## Exercise requirements
Would you please copy every line below that includes the string "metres"?

_____

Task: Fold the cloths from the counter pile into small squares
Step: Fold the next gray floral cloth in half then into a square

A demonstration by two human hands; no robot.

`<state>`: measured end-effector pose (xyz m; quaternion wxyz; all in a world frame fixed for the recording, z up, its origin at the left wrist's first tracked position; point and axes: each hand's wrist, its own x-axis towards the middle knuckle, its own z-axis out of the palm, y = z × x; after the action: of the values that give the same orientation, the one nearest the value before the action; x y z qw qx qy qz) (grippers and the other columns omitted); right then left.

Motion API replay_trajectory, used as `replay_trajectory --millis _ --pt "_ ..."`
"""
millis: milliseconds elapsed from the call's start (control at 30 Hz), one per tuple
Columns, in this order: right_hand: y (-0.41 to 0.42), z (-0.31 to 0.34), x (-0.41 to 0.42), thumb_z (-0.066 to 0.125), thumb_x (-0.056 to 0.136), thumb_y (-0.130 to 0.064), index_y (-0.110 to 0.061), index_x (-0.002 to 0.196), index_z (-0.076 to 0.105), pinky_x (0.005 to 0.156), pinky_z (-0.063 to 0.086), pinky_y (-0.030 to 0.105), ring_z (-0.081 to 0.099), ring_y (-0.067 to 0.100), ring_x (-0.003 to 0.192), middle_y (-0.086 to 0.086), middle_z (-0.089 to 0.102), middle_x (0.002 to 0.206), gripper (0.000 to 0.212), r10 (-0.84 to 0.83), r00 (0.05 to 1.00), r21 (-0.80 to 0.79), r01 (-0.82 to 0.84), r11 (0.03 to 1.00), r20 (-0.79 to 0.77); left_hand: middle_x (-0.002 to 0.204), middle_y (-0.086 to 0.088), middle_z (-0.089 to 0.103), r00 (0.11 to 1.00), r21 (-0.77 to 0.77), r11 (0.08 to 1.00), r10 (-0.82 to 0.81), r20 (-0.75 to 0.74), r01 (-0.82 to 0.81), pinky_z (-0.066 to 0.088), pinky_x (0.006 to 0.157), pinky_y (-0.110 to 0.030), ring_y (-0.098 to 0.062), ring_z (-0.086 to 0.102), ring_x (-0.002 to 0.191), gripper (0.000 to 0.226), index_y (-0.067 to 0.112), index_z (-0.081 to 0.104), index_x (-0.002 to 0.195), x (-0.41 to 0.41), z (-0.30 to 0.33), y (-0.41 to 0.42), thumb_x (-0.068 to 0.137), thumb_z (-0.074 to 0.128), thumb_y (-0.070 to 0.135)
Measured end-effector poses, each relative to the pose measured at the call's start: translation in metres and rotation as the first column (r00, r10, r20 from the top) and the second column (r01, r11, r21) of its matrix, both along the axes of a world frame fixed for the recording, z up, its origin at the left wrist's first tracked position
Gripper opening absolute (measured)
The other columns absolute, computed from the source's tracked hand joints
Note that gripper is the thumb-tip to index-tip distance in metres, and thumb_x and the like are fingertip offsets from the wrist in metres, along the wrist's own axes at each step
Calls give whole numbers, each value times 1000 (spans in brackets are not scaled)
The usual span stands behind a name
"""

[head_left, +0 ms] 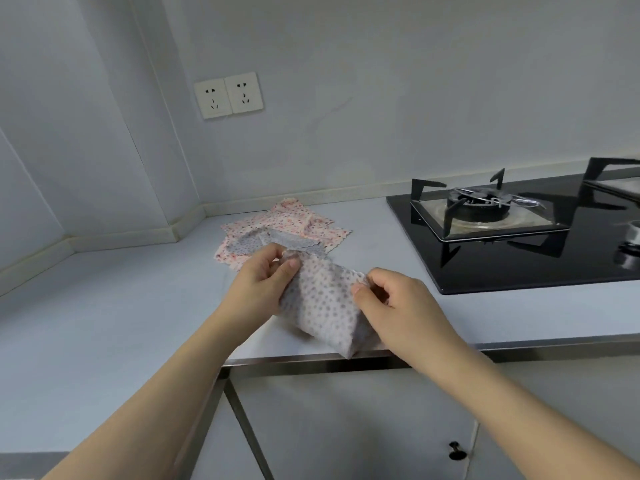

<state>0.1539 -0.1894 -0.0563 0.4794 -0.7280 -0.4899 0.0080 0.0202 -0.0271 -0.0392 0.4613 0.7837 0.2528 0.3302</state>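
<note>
The grey dotted cloth (323, 303) hangs between both hands just above the near edge of the bench (138, 306), slightly in front of the pile of cloths (277, 230) that lies farther back toward the wall. The left hand (263, 282) pinches the cloth's far-left corner between thumb and curled fingers. The right hand (391, 299) pinches the upper right edge in the same way, its fingers bent round the fabric. So each grip is closed on the one cloth, and neither holds anything else.

The cloth's long axis runs from the far-left corner down toward the near right, where its lower end sags to the bench edge. The two grips sit at the upper end, and the loose part hangs below and nearer than both. The right hand is closer to that hanging end, so it looks better placed to bring the lower part up for the next fold, with the left hand holding its corner as anchor.
</note>
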Motion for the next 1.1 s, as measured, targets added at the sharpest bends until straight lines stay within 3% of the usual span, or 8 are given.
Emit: replay_trajectory --millis 133,300,500,667,733,867,967,1100 --pt "8 -4 37 50 94 -30 -13 65 42 62 33 35 45 20 74 -2 48 68 35 -92 976 -109 115 987 197 68 0 51 964 265 962 134 -231 -70 37 50 -26 -15 47 59 15 21 47 89 44 0 -5 101 45 30" --pt "15 -23 57 44 95 -35 -17 70 46 74 34 33 45 20 87 -4 50 84 30 -110 955 -277 188 942 274 91 -10 66 789 621 784 388 -477 -10 41 60 -33 -31 60 81 23 16 49 107 69 -29 -2 101 38 35" --pt "18 -28 59 46 91 -23 -24 110 50 84 34 33 47 19 98 -8 56 100 19 -121 957 -234 185 954 264 76 -1 53 773 682 730 463 -433 -54 40 58 -33 -30 56 75 27 15 46 115 73 -36 -1 100 39 37" --pt "22 -30 59 40 94 -29 -24 126 50 92 34 33 43 20 110 -2 49 119 33 -134 916 -291 255 922 378 116 -10 64 644 705 702 588 -490 -104 46 79 -38 -33 61 103 60 8 38 138 69 -29 -2 96 35 51" --pt "23 -31 59 40 94 -29 -22 120 53 89 34 33 42 20 107 -2 47 116 30 -137 905 -295 270 916 402 101 -9 66 617 708 702 592 -519 -77 45 72 -35 -30 62 90 49 9 53 111 68 -26 0 96 34 52" --pt "22 -28 60 42 93 -26 -23 112 52 87 31 32 43 19 103 -5 50 110 22 -95 933 -327 215 920 346 63 1 48 663 694 717 548 -511 -58 36 59 -31 -21 47 62 46 16 38 64 66 -24 -3 97 36 48" --pt "21 -25 60 41 92 -24 -25 95 45 81 28 31 41 17 92 -10 50 95 4 -88 962 -306 168 937 259 63 1 46 756 661 750 450 -475 -31 32 55 -32 -21 44 60 42 17 36 66 66 -27 -4 99 38 44" --pt "22 -18 59 30 98 -41 -27 116 51 94 30 37 48 20 109 -9 61 107 30 -77 996 -349 90 933 52 66 -7 54 919 548 836 248 -307 -43 37 55 -36 -24 51 61 36 14 42 82 65 -25 -8 100 40 44"
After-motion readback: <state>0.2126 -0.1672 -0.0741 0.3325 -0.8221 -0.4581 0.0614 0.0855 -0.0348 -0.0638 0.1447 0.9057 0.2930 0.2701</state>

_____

## Written solution
Measured end-effector poses, each relative to the pose measured at the call's start: translation in metres and rotation as the first column (r00, r10, r20 from the top) and the second column (r01, r11, r21) of its matrix, both along the axes of a world frame fixed for the recording, z up, its origin at the left wrist's first tracked position
Note that gripper is the thumb-tip to index-tip distance in metres, and thumb_x and the like are fingertip offsets from the wrist in metres, along the wrist's own axes at each step

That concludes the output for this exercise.